TEMPO.CO, Jakarta - Otoritas Jasa Keuangan (OJK) meminta perbankan memenuhi janjinya untuk meningkatkan efisiensi operasional sehingga tidak langsung secara cepat menaikkan suku bunga kredit setelah Bank Indonesia menaikkan suku bunga acuan menjadi 4,5 persen.
"Perbankan memiliki ruang untuk meminimalkan dampak langsung daripada nasabah sehingga nasabah atau debitor tidak terlalu berat," kata Ketua Dewan Komisioner OJK Wimboh Santoso seusai jumpa pers di Jakarta, Senin, 28 Mei 2018.
Baca juga: OJK: Perbankan Kuat Meski Rupiah Tembus Rp 20 Ribu per Dolar
Wimboh juga meminta perbankan melipatgandakan upaya efisiensinya agar biaya dana (cost of fund) menurun. Hal itu terkait dengan sinyalemen yang diberikan Bank Indonesia bahwa masih terbuka ruang untuk menaikkan kembali suku bunga acuan 7-Day Reverse Repo Rate pada Rapat Dewan Gubernur tambahan, lusa.

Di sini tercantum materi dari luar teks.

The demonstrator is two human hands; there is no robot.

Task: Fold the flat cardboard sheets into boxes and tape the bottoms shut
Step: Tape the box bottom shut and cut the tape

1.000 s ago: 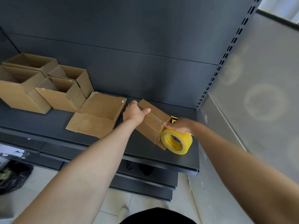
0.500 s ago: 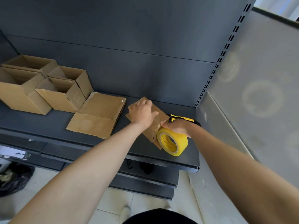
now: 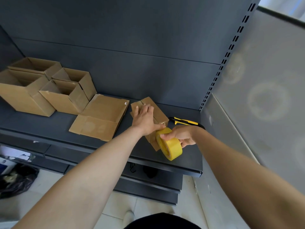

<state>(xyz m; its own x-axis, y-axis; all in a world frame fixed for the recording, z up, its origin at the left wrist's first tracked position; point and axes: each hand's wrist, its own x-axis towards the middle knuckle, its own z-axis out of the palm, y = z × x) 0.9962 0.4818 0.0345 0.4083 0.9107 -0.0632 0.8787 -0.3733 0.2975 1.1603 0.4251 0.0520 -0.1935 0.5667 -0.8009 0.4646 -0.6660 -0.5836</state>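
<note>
**Hands press and pull as the roll backs off the box**

Head view: the left hand (image 3: pixel 145 119) lies flat with fingers spread, pressing the closed flaps of the small cardboard box (image 3: pixel 158 111) near the right end of the shelf (image 3: pixel 189 162). A second ago it gripped the box's far edge while the box stood tilted. Opposite it, the right hand (image 3: pixel 181 136) grips the yellow tape roll (image 3: pixel 171 146), now drawn back toward the shelf's front edge. Any strip between roll and box is too faint to see. The seam is probably being taped, with cutting next. A yellow knife (image 3: pixel 186 121) lies just behind, and flat sheets (image 3: pixel 102 116) lie to the left.

Box (image 3: pixel 159 113) partly under left hand (image 3: pixel 145 120)
</note>
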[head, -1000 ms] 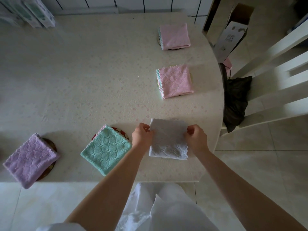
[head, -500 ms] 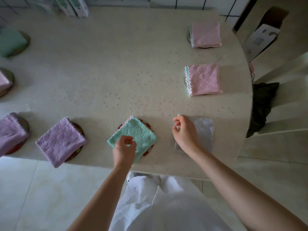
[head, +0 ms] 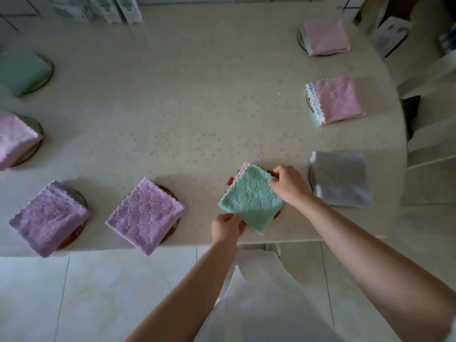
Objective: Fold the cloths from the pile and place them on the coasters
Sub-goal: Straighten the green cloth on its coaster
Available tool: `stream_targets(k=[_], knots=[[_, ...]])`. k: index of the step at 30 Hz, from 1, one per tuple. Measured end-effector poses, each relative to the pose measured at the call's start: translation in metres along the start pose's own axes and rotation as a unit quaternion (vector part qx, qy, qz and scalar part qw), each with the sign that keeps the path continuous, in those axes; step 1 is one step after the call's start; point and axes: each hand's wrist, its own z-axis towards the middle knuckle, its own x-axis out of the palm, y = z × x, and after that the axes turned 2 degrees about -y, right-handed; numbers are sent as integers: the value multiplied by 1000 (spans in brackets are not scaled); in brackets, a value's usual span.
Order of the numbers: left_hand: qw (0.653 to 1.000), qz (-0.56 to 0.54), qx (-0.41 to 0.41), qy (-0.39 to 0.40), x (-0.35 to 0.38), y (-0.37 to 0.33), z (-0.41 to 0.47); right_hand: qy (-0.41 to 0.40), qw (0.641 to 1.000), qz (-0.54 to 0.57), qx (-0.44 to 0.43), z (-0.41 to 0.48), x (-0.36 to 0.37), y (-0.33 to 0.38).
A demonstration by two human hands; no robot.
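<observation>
1. Cream cloth speckled with tiny pink flowers covers the rounded table (head: 185, 107), which stands on a pale tiled floor (head: 74, 292); the head view takes in nearly all of it.
2. At the near edge, a folded mint-green cloth (head: 250, 198) lies cornerwise over a red coaster (head: 230, 180). A pink scalloped layer peeps out along its far left side.
3. The left hand (head: 228, 228) pinches the near corner of that cloth, thumb on top.
4. The right hand (head: 290, 185) grasps the cloth's right corner, fingers curled over the fabric.
5. Just to the right, a folded grey cloth (head: 341, 178) sits on its own coaster, whose rim barely shows at its left side.
6. To the left, along the same edge, an inner lilac cloth (head: 145, 214) and an outer lilac cloth (head: 50, 218) each rest on a round coaster.
7. Up the right side lie a near pink cloth (head: 336, 99) and a far pink cloth (head: 325, 35), both folded and on coasters.
8. At the left border a pale pink cloth (head: 14, 139) and a green cloth (head: 22, 70) sit on coasters, partly cut off.
9. Patterned boxes (head: 98, 8) stand at the far edge, and a white chair (head: 431, 119) stands just off the right rim.
</observation>
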Motion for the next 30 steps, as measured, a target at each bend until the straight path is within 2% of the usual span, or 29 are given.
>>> stream_targets(k=[6, 12, 16, 22, 30], knots=[[996, -48, -70, 9, 1, 0, 3, 39, 998, 14, 56, -2, -9, 15], [992, -79, -97, 2, 5, -4, 1, 73, 994, 66, 46, -1, -12, 13], [998, -37, -56, 0, 6, -4, 3, 67, 991, 99, 63, -5, -9, 3], [997, 50, 53, 5, -3, -17, 9, 30, 982, 179, 60, -16, -6, -6], [984, 121, 128, 6, -6, -49, 23, -32, 980, 175, 86, -31, 13, -15]])
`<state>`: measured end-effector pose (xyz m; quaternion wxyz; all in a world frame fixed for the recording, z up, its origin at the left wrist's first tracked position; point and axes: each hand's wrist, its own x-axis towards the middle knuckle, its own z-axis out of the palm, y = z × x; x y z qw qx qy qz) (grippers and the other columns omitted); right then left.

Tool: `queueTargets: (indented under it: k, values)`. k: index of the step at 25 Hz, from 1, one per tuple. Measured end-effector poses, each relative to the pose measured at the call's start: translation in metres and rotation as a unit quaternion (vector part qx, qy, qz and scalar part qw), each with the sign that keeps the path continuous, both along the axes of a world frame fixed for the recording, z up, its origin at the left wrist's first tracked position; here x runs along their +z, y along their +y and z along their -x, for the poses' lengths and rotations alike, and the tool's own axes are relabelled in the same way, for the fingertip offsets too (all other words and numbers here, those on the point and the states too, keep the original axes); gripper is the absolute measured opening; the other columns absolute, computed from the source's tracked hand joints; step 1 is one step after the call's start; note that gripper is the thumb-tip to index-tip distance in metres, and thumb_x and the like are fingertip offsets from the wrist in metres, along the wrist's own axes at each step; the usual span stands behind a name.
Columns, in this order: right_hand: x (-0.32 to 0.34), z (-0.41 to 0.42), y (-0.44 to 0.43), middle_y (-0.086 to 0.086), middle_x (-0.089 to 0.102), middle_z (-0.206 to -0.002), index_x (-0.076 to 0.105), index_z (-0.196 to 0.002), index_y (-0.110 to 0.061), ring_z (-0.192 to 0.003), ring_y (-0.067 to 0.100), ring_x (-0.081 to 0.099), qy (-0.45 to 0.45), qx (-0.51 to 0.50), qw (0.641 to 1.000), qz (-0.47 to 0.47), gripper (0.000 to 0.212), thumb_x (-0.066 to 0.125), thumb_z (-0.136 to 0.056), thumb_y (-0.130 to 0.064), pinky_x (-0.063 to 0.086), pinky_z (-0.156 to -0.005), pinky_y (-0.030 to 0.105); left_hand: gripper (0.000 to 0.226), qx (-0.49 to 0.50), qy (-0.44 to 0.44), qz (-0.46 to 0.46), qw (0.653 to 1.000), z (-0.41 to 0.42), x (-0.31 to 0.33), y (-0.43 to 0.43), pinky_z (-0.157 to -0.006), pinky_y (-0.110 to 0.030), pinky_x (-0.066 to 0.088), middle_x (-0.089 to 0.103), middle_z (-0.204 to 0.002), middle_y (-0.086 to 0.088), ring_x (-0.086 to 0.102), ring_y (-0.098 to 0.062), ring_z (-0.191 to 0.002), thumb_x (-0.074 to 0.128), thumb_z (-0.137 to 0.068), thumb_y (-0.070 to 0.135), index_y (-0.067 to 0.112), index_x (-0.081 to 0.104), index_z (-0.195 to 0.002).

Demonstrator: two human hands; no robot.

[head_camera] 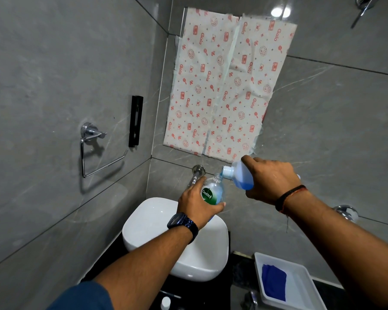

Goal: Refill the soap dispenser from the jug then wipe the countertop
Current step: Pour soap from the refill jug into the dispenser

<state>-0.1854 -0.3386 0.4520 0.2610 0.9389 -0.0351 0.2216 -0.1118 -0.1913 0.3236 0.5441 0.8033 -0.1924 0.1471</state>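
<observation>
Towel ring (96, 151): chrome, fixed to the grey wall at far left, hanging bare.
Black bracket (135, 121): a narrow upright strip on the same wall, just right of the ring.
Basin (152, 222): white, rounded, set on a dark countertop (240, 265); both arms reach out above it.
Left hand (194, 204): forearm stretched forward over the basin, a dark watch (182, 223) on the wrist; fingers and thumb wrapped around the soap dispenser (213, 192), gripping its body from the left and below.
Soap dispenser: clear bottle with a green label, held up over the basin's back edge, its open neck tipped slightly right toward the jug; no pump on it.
Wall spout (196, 175): chrome, just behind the left hand's knuckles.
Jug (239, 175): pale translucent bottle tilted steeply down to the left, its mouth just above the dispenser's neck; blue liquid pooled in its lower side.
Right hand (269, 180): raised higher than the left, wrist bent, a thread band around it; fingers clenched over the jug's body from above.
Patterned paper (222, 86): white with red print, taped on the wall above both hands.
Tray (300, 285): white, on the countertop at lower right, with a folded blue cloth (274, 283) lying in it.
</observation>
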Motion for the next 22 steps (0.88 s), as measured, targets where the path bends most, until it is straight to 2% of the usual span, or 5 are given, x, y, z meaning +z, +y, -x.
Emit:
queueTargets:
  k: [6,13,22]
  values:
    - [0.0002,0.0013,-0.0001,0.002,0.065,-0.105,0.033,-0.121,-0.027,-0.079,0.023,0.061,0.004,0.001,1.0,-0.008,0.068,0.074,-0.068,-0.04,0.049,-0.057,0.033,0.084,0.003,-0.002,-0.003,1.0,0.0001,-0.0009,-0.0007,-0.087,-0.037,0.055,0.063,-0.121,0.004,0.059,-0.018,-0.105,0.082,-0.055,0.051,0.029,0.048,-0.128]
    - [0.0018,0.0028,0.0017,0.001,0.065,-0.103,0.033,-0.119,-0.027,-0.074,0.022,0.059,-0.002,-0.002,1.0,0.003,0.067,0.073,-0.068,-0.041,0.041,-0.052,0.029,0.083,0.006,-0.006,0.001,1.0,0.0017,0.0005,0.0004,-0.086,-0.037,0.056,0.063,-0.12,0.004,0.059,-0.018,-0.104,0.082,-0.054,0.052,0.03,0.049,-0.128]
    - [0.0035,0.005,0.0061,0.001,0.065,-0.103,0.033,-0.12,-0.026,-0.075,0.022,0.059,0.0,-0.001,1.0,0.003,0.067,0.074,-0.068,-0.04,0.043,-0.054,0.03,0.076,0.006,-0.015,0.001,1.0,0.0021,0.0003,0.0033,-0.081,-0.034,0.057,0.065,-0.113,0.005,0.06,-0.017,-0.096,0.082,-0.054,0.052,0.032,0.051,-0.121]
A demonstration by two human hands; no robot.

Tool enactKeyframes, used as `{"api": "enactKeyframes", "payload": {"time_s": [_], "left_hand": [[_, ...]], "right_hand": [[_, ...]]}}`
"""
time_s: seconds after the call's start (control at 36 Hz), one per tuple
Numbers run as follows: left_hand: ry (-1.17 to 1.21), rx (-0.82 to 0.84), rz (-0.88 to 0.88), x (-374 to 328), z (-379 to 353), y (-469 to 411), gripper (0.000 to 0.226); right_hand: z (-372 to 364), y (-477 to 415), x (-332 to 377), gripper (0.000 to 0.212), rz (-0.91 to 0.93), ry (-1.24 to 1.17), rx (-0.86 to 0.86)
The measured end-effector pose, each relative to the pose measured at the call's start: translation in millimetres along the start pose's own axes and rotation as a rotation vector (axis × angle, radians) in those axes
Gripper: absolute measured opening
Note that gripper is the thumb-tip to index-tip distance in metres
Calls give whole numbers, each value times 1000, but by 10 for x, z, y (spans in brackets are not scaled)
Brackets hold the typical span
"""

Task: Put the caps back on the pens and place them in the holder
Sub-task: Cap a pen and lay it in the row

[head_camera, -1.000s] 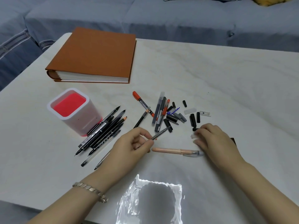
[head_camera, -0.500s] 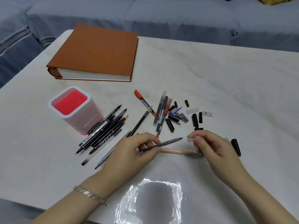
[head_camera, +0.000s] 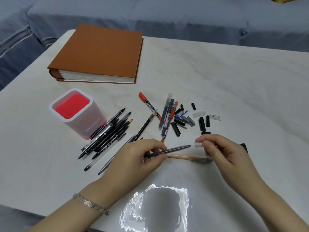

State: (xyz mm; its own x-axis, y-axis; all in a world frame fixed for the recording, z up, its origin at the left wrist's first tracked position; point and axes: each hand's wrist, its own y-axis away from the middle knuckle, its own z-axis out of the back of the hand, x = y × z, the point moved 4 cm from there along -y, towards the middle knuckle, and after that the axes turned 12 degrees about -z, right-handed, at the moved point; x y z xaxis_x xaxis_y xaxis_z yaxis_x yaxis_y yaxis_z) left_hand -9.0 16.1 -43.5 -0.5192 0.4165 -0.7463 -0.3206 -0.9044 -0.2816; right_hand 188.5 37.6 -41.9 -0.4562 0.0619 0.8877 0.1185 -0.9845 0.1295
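holder [head_camera: 78, 114] empty; left hand [head_camera: 133, 162] grips pen [head_camera: 168, 150], right hand [head_camera: 220, 152] pinches clear cap [head_camera: 198, 144] at its tip. rest lie beside holder.

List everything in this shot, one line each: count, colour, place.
table: one, white marbled, under everything
sofa: one, grey-blue, behind the table
book: one, orange-brown, closed, far left
holder: one, white with red inside, upright, in front of the book
black pens: several, overlapping, lying to the right of the holder
mixed pens: several, grey, orange and black, centre
loose caps: several, mostly black and grey, right of the mixed pens
peach pen: one, lying between the hands
grey pen: one, in the left hand
clear cap: one, at the grey pen's tip
bracelet: one, silver, left wrist
left hand: grips the grey pen
right hand: pinches the clear cap
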Motion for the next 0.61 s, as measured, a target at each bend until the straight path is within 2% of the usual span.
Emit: {"api": "enactKeyframes", "payload": {"time_s": [0.14,0.25,0.33,0.44,0.5,0.61], "left_hand": [[-25,18,-27,-23,11,-8,18],[-102,31,-105,-95,11,-30,15],[-51,-4,-103,-109,31,-41,18],[102,-28,42,-101,31,-57,23],[133,-10,103,-105,19,-75,4],[353,39,241,-99,14,-124,23]], "right_hand": [[-47,4,36,12,68,87,42],[-133,19,59,19,114,103,82],[-122,9,74,23,142,88,59],[-105,26,82,21,223,104,4],[-104,53,83,32,265,107,-24],[-97,72,79,28,312,92,-20]]}}
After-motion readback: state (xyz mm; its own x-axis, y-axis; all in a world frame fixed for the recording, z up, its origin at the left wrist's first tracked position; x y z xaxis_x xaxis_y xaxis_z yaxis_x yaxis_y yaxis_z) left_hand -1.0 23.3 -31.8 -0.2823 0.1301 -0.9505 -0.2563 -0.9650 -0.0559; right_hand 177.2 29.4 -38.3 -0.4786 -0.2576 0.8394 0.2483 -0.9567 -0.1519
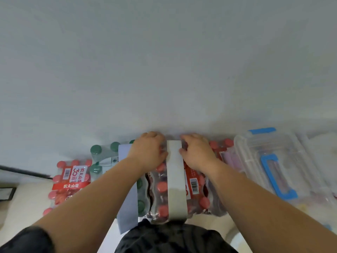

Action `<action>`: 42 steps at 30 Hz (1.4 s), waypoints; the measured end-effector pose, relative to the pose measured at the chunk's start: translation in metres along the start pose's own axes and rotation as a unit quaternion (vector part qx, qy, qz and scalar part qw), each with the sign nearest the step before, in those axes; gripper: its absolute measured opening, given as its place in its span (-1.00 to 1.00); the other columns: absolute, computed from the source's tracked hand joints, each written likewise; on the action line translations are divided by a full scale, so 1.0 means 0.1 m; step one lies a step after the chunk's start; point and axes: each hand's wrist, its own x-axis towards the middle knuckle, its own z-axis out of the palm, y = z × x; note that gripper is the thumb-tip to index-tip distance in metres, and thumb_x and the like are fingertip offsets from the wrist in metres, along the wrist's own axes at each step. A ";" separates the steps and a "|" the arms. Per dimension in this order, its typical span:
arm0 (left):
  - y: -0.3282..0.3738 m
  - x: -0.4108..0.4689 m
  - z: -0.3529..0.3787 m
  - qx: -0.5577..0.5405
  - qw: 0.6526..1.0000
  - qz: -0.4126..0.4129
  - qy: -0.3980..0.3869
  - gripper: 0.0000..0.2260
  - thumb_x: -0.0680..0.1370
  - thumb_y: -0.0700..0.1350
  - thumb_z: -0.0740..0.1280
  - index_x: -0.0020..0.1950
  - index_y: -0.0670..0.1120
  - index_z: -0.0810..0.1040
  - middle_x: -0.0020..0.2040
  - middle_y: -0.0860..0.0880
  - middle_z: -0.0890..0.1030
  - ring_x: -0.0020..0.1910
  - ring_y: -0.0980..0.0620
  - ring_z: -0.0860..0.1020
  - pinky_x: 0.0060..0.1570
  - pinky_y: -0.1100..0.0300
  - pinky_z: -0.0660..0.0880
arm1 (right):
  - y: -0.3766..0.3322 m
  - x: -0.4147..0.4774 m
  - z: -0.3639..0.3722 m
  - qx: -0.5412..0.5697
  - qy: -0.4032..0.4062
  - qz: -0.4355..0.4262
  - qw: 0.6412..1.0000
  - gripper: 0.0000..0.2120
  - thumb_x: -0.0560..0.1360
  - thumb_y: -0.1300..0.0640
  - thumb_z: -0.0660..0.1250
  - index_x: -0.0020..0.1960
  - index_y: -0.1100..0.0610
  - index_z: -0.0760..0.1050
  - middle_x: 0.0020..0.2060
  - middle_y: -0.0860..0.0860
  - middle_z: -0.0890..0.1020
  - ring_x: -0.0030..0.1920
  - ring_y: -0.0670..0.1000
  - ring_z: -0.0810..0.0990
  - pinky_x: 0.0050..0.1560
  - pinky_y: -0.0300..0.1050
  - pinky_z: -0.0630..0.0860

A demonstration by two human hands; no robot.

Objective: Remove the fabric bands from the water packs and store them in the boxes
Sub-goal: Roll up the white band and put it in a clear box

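A shrink-wrapped water pack with red caps (196, 190) lies in front of me, wrapped lengthwise by a pale grey fabric band (176, 181). My left hand (148, 152) and my right hand (197, 152) sit on the pack's far end, one on each side of the band, fingers curled over the far edge and thumbs against the band's edges. A green-capped pack (104, 156) to the left carries a light blue band (126, 207). Another red-capped pack (70, 181) lies further left with no band in sight.
Clear plastic storage boxes with blue handles (269, 165) stand at the right. A plain white wall rises right behind the packs. My dark clothing (171, 238) fills the bottom centre. A dark object (7, 192) lies at the left edge.
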 end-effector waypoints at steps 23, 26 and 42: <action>0.46 -1.04 -0.42 -0.447 0.891 0.031 0.073 -0.81 0.60 -0.24 0.34 -0.04 -0.01 0.71 -0.23 0.02 0.72 -0.28 0.07 0.67 -0.22 0.12 0.59 | -0.11 -1.09 -0.29 0.333 0.088 -0.135 0.929 -0.92 0.56 0.15 0.42 -0.03 -0.03 0.60 -0.20 0.04 0.69 -0.14 0.12 0.67 -0.04 0.12 0.63; 0.71 -1.43 -0.49 -0.509 0.852 0.038 0.114 -0.76 0.58 -0.29 0.34 -0.07 0.00 0.73 -0.19 -0.04 0.73 -0.26 0.04 0.65 -0.25 0.19 0.55 | -0.06 -1.46 -0.44 0.403 0.081 -0.188 0.892 -0.89 0.52 0.21 0.47 -0.04 0.01 0.63 -0.20 0.21 0.66 -0.25 0.13 0.61 -0.16 0.03 0.57; 1.88 -2.29 -0.05 -0.564 0.802 0.029 0.192 -0.79 0.53 -0.34 0.38 -0.10 -0.05 0.72 -0.29 -0.07 0.68 -0.38 0.09 0.57 -0.41 0.30 0.47 | 0.73 -2.55 -0.39 0.539 0.044 -0.195 0.819 -0.90 0.60 0.25 0.37 0.00 0.07 0.59 -0.27 0.19 0.69 -0.24 0.03 0.63 -0.20 0.02 0.55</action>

"Maka itu, harus optimalkan teknologi perbankan. Salah satunya dengan layanan bank nirkantor (branchless banking)," katanya.
Selain bunga acuan, faktor yang bisa mengerek suku bunga di perbankan adalah kondisi likuiditas yang ketat.
Wimboh mengklaim likuiditas perbankan masih sangat longgar hingga April 2018, sehingga tidak ada alasan perbankan menaikkan suku bunga dana untuk menghimpun pendanaan yang melimpah. Lazimnya, jika suku bunga dana naik, perbankan akan mengompensasi biaya dana yang timbul dengan menaikkan suku bunga kredit.
"Ekses likuiditas hingga April 2018 masih sangat banyak, sebesar Rp 618 triliun," katanya.
Sementara itu, dana pihak ketiga (DPK) perbankan tumbuh 8,06 persen (yoy) per April 2018.
Adapun berdasarkan data OJK, rata-rata suku bunga kredit perbankan hingga Maret 2018 sebesar 11,18 persen, sedangkan suku bunga simpanan perbankan dengan tenor 3, 6, 12 bulan, masing-masing sebesar 5,88 persen, 6,29 persen, dan 6,46 persen.